Abstract

Poor ionic conductivity typically hinders the utilization of ion containing polymers from functioning as a single ion conductor for energy storage or conversion applications. A provocative sub class of these materials are polymerized ionic liquids (polyILs) which have the potential to combine the desirable ion transport of an ionic liquid with the favorable mechanical properties of a polymer. However, the room temperature conductivity of polyILs is usually 2 or 3 orders of magnitude lower than that of low molecular weight ionic liquids, yet a decoupling of conductivity and structural dynamics in polyILs demonstrates the opposite at the normalized glass transition temperature (T g/T). This seemingly conflicting observation can be reconciled by the fact that polyILs have higher T g and lower dielectric permittivity at the same T g/T than their molecular counterparts.

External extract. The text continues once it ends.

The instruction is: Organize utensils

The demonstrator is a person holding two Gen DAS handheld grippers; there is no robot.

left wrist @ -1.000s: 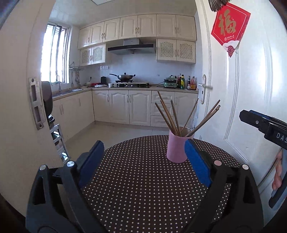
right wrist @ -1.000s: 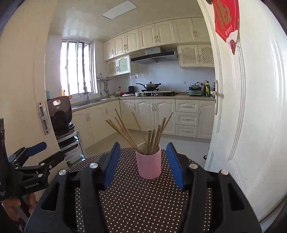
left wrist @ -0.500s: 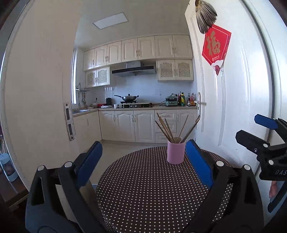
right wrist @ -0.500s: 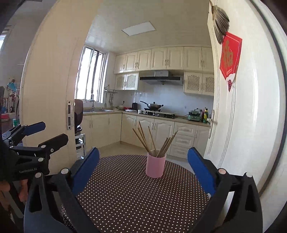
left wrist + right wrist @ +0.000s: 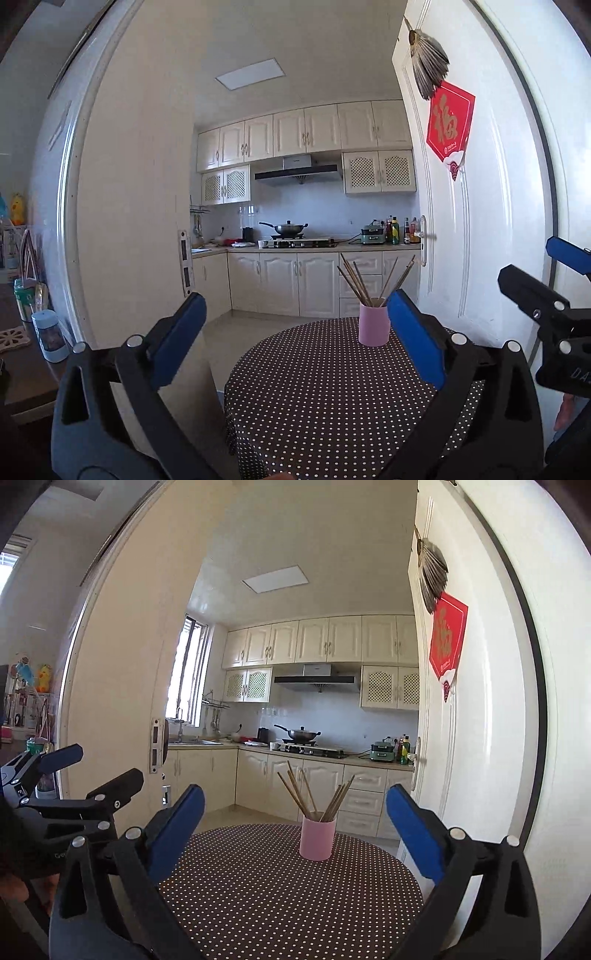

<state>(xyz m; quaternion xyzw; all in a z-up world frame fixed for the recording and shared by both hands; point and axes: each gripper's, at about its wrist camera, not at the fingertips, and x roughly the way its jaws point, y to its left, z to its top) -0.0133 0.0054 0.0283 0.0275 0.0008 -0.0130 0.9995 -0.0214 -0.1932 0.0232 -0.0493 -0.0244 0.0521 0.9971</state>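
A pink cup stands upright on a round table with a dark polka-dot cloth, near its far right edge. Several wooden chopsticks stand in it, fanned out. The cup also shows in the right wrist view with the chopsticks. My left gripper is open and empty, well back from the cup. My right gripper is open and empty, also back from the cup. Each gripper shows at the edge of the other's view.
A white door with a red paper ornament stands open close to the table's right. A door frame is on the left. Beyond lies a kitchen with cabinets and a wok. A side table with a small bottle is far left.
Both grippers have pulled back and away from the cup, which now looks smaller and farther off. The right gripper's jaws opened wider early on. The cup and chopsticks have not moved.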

Moreover, ionic conductivity of polyILs is found to be significantly slower than ion diffusion. Inverse Haven ratio shows a strong temperature dependence: saturating at 0.2 at higher temperature and decreasing at lower T. Pronounced reduction in conductivity is attributed to the cross correlation between the mobile ions since the ion pair diffusion is infeasible in polyILs. This speculation remains unverified. We have recently undertaken atomistic molecular dynamics (MD) simulations to elucidate transport mechanism in polyILs and demonstrate the dynamical heterogeneity and cooperative motion of ion transport in polyILs establishing for the first time quantitative evidence of mobile ion hopping. The hopping of anions is found to be dominantly interchain in nature and is generally facilitated by five associating cations from two different chains. Intrachain hopping was found to be much less significant being mediating with fewer chains. The mobile anions tend to form string-like structures and move cooperatively; and the string length of concerted motion of mobile anions increases with decreasing temperature. Our results reveal the important role of a distance criterion in defining hopping events to correctly elucidate the components of the ion transport mechanism. This molecular-level information will provide an important step in both rationalizing experimental observations and the design of novel ion-containing polymers with superior transport properties.